Итак, несмотря на фундаментальную относительность всех компонентов предлагаемого утверждения, профессор З. читал рассказ Борхеса. Дело касалось персонажа, пытавшегося сознательно управлять своими сновидениями, с тем чтобы, скажем так, выгрезить реального человека и перевести его из царства снов в действительный мир. Своей сновидческой деятельностью герой занимался у руин древнего храма, имея в виду поддержать таким образом традицию служения богу огня; для аналогичной роли предназначал он и своего вымышляемого наследника. После долгих молитв и трудов затея его, наконец, удалась, и новый человек, ступив в жизнь из головы своего создателя, отправился по месту службы к соответствующим круглым развалинам. Он обладал всеми атрибутами реальности ибо, в конце концов, не созданы ли мы из того же вещества, что и наши сны? — и никто из людей, ни тем более он сам, не догадывался о его субстанциальной эфемерности, известной лишь его создателю-сновидцу и, разумеется, богу огня, по соглашению с которым все и было устроено.

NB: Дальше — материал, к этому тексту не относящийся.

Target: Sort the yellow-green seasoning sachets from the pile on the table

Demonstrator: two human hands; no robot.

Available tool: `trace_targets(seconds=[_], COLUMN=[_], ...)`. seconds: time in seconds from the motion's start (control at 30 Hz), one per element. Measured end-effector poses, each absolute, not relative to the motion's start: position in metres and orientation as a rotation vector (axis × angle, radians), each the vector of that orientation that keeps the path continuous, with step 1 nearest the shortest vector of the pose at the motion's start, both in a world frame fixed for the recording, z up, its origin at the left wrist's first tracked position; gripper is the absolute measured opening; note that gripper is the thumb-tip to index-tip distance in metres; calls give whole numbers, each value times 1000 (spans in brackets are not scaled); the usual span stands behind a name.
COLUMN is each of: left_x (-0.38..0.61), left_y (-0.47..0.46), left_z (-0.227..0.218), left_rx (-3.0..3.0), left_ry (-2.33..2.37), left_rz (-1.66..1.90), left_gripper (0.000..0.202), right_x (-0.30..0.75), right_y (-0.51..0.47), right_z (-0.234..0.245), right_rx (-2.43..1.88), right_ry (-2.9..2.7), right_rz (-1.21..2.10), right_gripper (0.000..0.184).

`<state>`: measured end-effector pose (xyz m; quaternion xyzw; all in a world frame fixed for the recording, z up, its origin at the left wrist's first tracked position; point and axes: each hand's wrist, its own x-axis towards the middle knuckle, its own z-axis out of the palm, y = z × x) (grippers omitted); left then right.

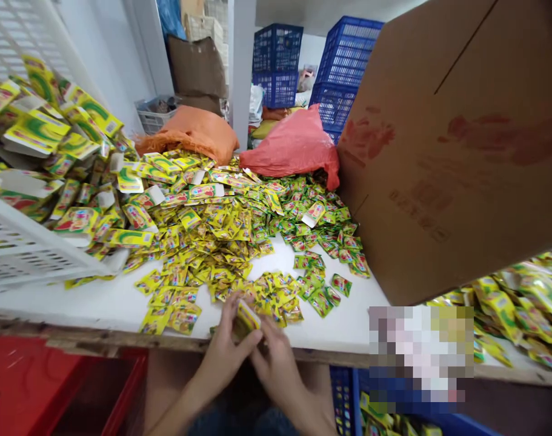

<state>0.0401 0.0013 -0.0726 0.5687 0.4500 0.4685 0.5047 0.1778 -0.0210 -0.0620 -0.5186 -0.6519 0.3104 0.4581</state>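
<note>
Table [98, 309], its right part partly masked by a large cardboard box [457, 181]. Left: white crate [34, 245], yellow boxes [42, 130] spilling out. Below the front edge: blue crate [357, 399] containing yellow packets [394, 424]. Rear: orange sack [194, 130] and red sack [291, 145]. Front centre: left hand [230, 345] and right hand [278, 348] together, clamped on 1 small yellow carton [248, 316], near yellow sachets [212, 242] and green sachets [321, 300].
</note>
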Motion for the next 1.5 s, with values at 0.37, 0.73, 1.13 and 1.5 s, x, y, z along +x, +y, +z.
trace_targets(seconds=[0.37, 0.73, 1.13, 1.5], left_x=[55, 27, 43, 34], left_y=[14, 46, 22, 22], left_z=[-96, -98, -103, -99], left_rx=[1240, 638, 1296, 1503], left_ry=[1236, 1155, 1172, 1279], left_rz=[1086, 1398, 1231, 1108], left_gripper=[33, 47, 35, 23], right_x=[247, 283, 372, 344], right_y=[55, 82, 24, 30], right_z=[-94, -114, -88, -110], right_rx=[-1609, -1592, -1575, -1727], right_ry=[-1502, -1330, -1068, -1032], right_rz=[360, 498, 723, 766], right_gripper=[26, 26, 32, 33])
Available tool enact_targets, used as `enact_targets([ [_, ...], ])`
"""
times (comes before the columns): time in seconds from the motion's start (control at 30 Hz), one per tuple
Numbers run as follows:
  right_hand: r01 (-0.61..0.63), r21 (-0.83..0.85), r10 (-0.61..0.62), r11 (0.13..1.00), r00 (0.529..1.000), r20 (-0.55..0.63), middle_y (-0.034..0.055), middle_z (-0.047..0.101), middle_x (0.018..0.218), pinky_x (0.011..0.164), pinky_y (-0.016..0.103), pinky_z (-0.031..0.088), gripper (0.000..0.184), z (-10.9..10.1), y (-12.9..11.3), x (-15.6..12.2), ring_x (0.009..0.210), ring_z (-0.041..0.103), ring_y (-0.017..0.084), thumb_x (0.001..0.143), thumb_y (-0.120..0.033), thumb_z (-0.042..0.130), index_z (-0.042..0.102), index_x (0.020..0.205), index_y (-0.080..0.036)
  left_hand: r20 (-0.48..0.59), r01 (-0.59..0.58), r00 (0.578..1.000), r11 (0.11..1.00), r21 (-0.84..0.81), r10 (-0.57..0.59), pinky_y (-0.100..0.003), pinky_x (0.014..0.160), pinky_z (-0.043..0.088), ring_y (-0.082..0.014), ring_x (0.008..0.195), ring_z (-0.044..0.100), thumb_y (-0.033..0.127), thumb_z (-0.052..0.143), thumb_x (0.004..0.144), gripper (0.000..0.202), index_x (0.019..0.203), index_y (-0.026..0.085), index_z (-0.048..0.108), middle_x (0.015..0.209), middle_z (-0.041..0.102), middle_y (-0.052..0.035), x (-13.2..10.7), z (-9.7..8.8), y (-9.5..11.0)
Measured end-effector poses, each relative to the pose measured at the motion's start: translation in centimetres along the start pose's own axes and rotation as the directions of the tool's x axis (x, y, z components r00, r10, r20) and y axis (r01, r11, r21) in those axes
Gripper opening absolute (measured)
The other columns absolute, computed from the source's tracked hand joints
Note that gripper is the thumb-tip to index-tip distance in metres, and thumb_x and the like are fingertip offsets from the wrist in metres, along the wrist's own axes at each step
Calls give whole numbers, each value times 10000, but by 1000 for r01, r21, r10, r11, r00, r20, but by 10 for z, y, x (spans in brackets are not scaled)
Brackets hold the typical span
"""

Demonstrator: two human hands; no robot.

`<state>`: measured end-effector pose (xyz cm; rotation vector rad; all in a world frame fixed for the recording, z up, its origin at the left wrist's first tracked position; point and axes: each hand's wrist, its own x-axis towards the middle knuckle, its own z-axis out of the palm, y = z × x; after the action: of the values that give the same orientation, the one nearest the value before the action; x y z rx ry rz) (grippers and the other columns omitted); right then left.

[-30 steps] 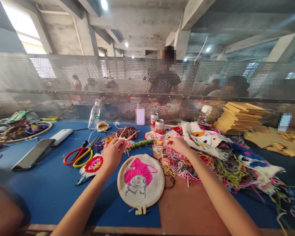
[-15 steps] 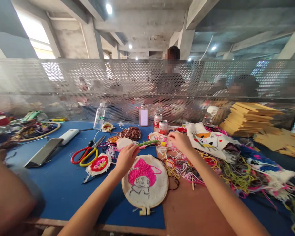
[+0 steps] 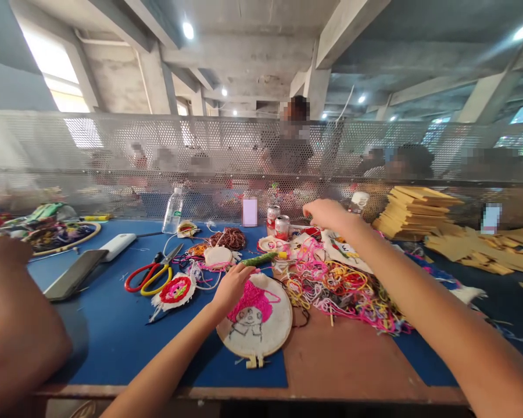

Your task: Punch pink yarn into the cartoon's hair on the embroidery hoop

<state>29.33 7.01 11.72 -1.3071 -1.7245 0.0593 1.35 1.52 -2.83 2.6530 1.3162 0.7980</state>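
Note:
My left hand (image 3: pixel 234 285) is closed round a slim green tool with a yellow end (image 3: pixel 261 259), which looks like a punch needle; it points right above the hoop. Under that hand lies a round embroidery hoop (image 3: pixel 265 337) with white cloth, a fluffy pink hood and a face drawn in dark lines. My right hand (image 3: pixel 325 210) is raised over the back of the yarn pile (image 3: pixel 340 284), right of two drink cans (image 3: pixel 282 227). Its fingers are bent together, and whatever they pinch is too small to make out.
Red-and-yellow-handled scissors (image 3: pixel 150 278), a small flower piece (image 3: pixel 175 290), a phone (image 3: pixel 75 274) and a water bottle (image 3: pixel 173 212) are on the left. Yellow boards (image 3: pixel 412 215) are stacked at back right before a perforated screen (image 3: pixel 226 145). Another person's arm (image 3: pixel 21 325) is at far left.
My right hand has moved up and right, away from the tool's yellow end. My left hand still holds the tool, slightly lower over the hoop. The other person's arm at left has shifted.

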Motion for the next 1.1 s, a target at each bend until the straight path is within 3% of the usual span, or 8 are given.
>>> enact_targets([
  [0.23,3,338,52,941,987,-153,-4,646,805,737,266,467,97,-30,20,-37,789,661,154,816,-236,514,610,804,-242,86,19,996,999,49,-23,-320,858,415,-191,964,542,18,331,853,314,1011,150,569,1021,597,-76,-2,9,-2],
  [0.27,-19,447,123,894,971,-206,-6,645,819,776,268,479,114,-29,30,-46,801,660,142,824,-230,493,606,826,-246,96,49,994,998,48,-53,-313,858,412,-191,977,541,34,333,860,304,1019,150,564,1031,595,-78,-1,9,-1],
  [0.3,-53,755,336,654,914,-227,-4,651,802,832,275,478,78,-26,41,-56,812,660,148,774,-196,563,622,803,-238,102,81,991,996,46,-85,-304,855,412,-190,984,543,58,332,870,290,1023,149,562,1037,594,-80,1,8,1],
  [0.33,-55,828,415,558,882,-222,-23,654,804,854,269,485,89,-22,52,-65,834,655,130,769,-198,565,613,816,-257,110,108,988,993,44,-112,-295,847,413,-188,984,549,83,329,882,280,1021,148,563,1039,597,-83,3,8,2],
  [0.47,-155,915,527,371,847,-71,-29,668,742,836,269,520,99,5,78,-100,805,659,116,688,-139,643,597,689,-227,145,156,976,986,66,-164,-280,773,430,-198,916,592,155,330,899,277,938,142,604,966,633,-92,12,6,11],
  [0.63,-259,933,518,251,850,97,-8,676,702,719,272,550,169,52,65,-138,696,652,131,645,-282,742,652,765,-205,141,173,971,976,132,-191,-281,685,428,-202,779,613,327,325,919,358,839,145,622,854,629,-94,4,7,35],
  [0.8,-365,891,429,272,874,227,2,644,624,606,252,531,290,76,39,-164,573,608,130,622,-402,757,678,763,-162,185,-23,983,979,203,-15,-279,649,416,-197,760,606,351,333,923,324,1043,216,603,870,625,-58,-10,5,50],
  [1.1,-360,702,236,615,933,272,7,613,707,719,327,525,339,80,18,-180,688,622,175,778,-546,546,575,751,-210,229,-249,952,947,203,201,-287,665,401,-189,785,567,259,321,937,301,970,188,611,876,603,-56,-11,14,53],
])
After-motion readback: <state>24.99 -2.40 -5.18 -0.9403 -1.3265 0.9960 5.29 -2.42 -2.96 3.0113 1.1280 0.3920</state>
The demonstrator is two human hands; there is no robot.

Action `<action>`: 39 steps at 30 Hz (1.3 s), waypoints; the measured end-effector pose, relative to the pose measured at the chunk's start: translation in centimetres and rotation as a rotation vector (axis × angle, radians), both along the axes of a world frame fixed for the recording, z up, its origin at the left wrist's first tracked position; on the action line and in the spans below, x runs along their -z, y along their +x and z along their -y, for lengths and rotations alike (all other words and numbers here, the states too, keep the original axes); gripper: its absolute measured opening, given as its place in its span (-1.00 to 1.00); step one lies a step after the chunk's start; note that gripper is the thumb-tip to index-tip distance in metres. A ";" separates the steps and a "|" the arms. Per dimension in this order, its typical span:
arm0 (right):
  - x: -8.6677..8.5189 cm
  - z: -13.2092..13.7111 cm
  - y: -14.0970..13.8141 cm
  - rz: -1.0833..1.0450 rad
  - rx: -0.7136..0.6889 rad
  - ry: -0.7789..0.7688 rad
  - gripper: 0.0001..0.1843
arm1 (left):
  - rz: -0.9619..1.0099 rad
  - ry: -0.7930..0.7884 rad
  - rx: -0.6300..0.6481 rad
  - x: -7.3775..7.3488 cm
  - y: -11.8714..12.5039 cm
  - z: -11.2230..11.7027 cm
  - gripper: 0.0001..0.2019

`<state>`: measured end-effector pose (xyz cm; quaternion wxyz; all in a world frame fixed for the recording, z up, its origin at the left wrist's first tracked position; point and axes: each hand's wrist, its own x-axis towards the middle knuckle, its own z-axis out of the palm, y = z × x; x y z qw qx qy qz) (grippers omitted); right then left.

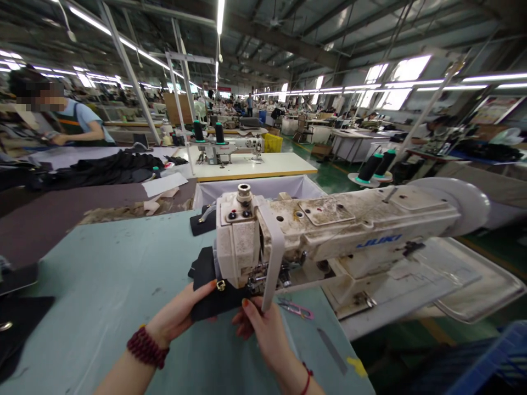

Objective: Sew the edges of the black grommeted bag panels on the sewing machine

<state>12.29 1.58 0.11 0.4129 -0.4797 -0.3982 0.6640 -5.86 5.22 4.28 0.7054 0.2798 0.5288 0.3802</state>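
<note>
A black flat panel [205,299] with a gold-coloured metal fitting [221,285] lies under the head of a white JUKI sewing machine [313,225]. My left hand [181,310] grips its left end, thumb on top and fingers beneath. At the panel's near right edge, close to the needle area, my right hand [265,329] pinches with thumb and fingers; the exact contact is partly hidden by the machine's guard bar. Behind the panel rests another black piece [202,220] with a metal fitting, partly covered by the machine head.
Pink-handled scissors [302,311] and a grey metal strip [332,351] lie right of my right hand on the pale green tabletop [111,280]. More black pieces [22,329] lie at far left. A co-worker [82,123] is at the back left. Thread cones [370,166] stand behind the machine.
</note>
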 end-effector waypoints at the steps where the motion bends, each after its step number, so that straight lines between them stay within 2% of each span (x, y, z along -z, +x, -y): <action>1: 0.0 0.0 0.1 -0.004 -0.011 0.001 -0.22 | -0.026 0.019 0.073 0.0 -0.3 0.0 -0.63; 4: 0.0 0.1 0.2 -0.006 -0.010 0.010 -0.23 | -0.074 0.072 0.189 0.0 -0.8 0.0 -0.65; 17: -0.3 -0.1 -1.1 -0.001 0.150 -0.044 -0.22 | -0.125 0.110 0.256 0.1 -1.4 -1.2 -0.57; 22: -0.5 0.2 -1.6 0.006 0.187 -0.055 -0.25 | -0.115 0.116 0.316 0.4 -1.6 -1.6 -0.61; 29: -1.1 0.0 -1.9 0.023 0.218 -0.092 -0.30 | -0.084 0.162 0.304 0.8 -1.7 -1.7 -0.65; 39: -1.0 0.1 -2.2 0.025 0.238 -0.064 -0.37 | -0.067 0.177 0.294 1.5 -1.7 -1.6 -0.66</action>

Предпринятое здесь резюме борхесовской фикции начинает затягиваться, а по сути дела и вообще немыслимо, не только из-за принципиальной, отмеченной еще Толстым, невозможности пересказать художественный текст, например, «Анну Каренину», своими словами, но и в силу характерной для Борхеса особо сгущенной лапидарности изложения, о которой уже упоминалось. К тому же мы не вправе упускать из поля зрения и профессора З., с тем большим интересом соучаствующего в вымыслах Борхеса и его персонажей, что он как раз возвращается с конференции, где выступил с докладом о литературных снах. Профессор З. удовлетворенно распознает нарочито смазанную Борхесом (или A.К.?) цитату из «Бури», независимо, но, увы, с безнадежным хронологическим отставанием использованную профессором в качестве эпиграфа к докладу, ненадолго останавливает заветный миг своего тождества с Шекспиром, Борхесом, а заодно уж и Гете, и погружается в сладостную дрему.